• Antoine Volodine : Des anges mineurs

    "Inutile de se cacher la vérité. Je ne réagis plus comme avant. Maintenant, je pleure mal."
    Un roman qui commence comme ceci augure un meilleur qui ne se dément jamais. Lire Antoine Volodine c'est prendre un bain de bulles où les bulles seraient ses mots. Des mots qui nous bercent et nous réjouissent alors que les "narrats" qui composent l'ouvrage décrivent un monde post-apocalyptique. L'humanité telle qu'on la connaît (pour combien de temps encore) n'est plus qu'un souvenir. Y errent sur la surface du globe des rescapés étranges et pluri-centenaires qu'on ne peut qu'imaginer les fruits monstrueux d'émanations toxiques ou radioactives voire de sombres opérations chamaniques. Les univers et les situations décrits sont sans espoir mais d'une générosité et inventivité stylistiques jouissives.

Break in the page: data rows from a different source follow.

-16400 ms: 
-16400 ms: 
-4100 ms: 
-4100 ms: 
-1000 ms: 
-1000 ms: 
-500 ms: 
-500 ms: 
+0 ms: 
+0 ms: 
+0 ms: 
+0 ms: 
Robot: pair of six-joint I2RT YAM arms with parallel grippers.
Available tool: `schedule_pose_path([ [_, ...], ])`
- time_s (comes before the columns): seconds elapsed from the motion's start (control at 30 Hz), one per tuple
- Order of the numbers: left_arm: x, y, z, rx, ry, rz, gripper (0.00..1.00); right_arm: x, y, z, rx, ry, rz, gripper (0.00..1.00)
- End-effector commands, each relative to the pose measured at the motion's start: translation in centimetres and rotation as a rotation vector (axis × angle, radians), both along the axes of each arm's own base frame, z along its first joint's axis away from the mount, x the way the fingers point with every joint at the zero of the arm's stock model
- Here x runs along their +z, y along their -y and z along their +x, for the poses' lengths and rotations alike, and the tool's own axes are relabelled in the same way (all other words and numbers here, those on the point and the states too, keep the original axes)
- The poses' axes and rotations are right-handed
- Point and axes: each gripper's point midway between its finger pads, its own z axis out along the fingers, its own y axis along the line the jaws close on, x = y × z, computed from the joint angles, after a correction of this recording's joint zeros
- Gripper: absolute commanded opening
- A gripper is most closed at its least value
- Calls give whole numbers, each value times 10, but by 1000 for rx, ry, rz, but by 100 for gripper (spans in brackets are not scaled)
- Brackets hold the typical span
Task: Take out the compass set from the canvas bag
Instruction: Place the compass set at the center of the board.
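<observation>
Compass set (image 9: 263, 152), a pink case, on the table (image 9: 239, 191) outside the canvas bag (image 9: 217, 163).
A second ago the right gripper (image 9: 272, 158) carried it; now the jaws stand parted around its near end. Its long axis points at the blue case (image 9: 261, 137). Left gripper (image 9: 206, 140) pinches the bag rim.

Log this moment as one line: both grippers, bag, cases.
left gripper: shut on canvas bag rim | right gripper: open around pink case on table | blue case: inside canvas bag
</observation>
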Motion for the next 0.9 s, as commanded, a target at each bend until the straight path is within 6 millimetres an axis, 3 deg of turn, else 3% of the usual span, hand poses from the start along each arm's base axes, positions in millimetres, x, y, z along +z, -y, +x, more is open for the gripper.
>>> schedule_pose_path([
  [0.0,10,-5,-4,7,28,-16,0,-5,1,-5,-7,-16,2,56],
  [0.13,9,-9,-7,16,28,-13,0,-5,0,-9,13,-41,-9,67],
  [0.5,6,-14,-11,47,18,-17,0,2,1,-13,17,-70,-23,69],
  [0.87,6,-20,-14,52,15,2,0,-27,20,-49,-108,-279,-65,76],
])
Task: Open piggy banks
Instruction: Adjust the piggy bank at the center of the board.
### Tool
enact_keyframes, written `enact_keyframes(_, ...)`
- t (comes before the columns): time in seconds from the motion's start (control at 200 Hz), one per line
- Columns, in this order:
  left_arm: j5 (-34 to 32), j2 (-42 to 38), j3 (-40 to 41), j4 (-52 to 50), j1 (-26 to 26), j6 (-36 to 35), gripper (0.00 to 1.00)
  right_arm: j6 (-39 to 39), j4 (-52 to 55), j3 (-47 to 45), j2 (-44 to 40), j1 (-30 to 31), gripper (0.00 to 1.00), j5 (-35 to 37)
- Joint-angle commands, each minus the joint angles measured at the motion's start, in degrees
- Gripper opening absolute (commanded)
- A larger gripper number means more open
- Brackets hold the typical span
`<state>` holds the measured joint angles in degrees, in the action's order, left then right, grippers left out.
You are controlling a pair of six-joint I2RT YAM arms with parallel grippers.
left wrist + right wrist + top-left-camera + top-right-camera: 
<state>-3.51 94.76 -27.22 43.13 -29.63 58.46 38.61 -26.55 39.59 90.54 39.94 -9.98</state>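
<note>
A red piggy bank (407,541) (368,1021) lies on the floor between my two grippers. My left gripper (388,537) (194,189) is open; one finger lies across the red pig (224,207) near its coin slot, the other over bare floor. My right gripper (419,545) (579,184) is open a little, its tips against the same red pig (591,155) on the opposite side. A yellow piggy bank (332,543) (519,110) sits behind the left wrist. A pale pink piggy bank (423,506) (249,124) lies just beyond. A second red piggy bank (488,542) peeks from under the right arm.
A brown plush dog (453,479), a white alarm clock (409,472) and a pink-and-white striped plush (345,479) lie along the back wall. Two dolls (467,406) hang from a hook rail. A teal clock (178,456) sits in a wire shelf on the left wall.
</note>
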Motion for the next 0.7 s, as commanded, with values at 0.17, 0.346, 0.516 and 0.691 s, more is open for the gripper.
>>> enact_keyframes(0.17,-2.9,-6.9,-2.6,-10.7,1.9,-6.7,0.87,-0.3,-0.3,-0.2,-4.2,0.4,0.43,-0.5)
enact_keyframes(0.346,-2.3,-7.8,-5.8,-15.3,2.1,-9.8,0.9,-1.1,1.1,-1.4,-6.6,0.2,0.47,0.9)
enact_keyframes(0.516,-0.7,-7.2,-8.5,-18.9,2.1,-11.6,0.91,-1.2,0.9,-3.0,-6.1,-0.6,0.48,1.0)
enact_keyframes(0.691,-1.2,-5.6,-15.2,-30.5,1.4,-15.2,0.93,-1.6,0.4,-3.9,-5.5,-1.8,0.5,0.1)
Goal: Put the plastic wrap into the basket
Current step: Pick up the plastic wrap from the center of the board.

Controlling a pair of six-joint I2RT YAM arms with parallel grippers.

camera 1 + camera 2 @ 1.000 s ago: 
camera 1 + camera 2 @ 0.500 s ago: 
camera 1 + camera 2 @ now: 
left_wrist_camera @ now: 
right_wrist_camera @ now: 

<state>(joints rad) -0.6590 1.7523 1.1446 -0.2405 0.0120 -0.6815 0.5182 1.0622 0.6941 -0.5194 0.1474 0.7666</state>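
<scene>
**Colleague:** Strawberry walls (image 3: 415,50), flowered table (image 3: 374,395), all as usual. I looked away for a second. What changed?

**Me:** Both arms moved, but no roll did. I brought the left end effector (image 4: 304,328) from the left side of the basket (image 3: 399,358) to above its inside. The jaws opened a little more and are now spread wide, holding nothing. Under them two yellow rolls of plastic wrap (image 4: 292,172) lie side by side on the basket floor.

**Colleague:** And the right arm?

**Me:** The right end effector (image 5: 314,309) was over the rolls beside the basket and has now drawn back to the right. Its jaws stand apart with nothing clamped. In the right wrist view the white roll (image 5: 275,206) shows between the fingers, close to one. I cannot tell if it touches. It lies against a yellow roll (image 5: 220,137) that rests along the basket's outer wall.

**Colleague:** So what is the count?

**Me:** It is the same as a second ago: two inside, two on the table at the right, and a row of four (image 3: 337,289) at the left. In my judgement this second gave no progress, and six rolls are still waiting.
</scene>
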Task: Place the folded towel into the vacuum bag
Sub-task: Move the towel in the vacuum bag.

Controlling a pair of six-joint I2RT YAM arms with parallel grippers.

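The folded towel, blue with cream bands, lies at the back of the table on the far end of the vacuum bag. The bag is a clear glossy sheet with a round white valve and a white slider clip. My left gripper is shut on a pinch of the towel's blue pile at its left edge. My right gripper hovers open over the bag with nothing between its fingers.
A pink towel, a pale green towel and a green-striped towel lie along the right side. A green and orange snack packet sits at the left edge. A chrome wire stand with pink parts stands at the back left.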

Une critique sociale en émane de façon diversement allusive mais toujours pertinente. L'ambiance n'est jamais pesante et ne s'embarrasse pas d'émotions superflues. Cela tire un constat d'où sont exempts la rancoeur et la rage. Une vie au jour le jour menée dans une espèce de résignation indolore. Bref c'est un régal qui se consomme au compte-goutte. De la haute distillation qu'une lecture boulimique rendrait indigeste. C'est davantage le plaisir de l'instant qui importe qu'une intrigue éventuelle. Et il faut le savourer patiemment.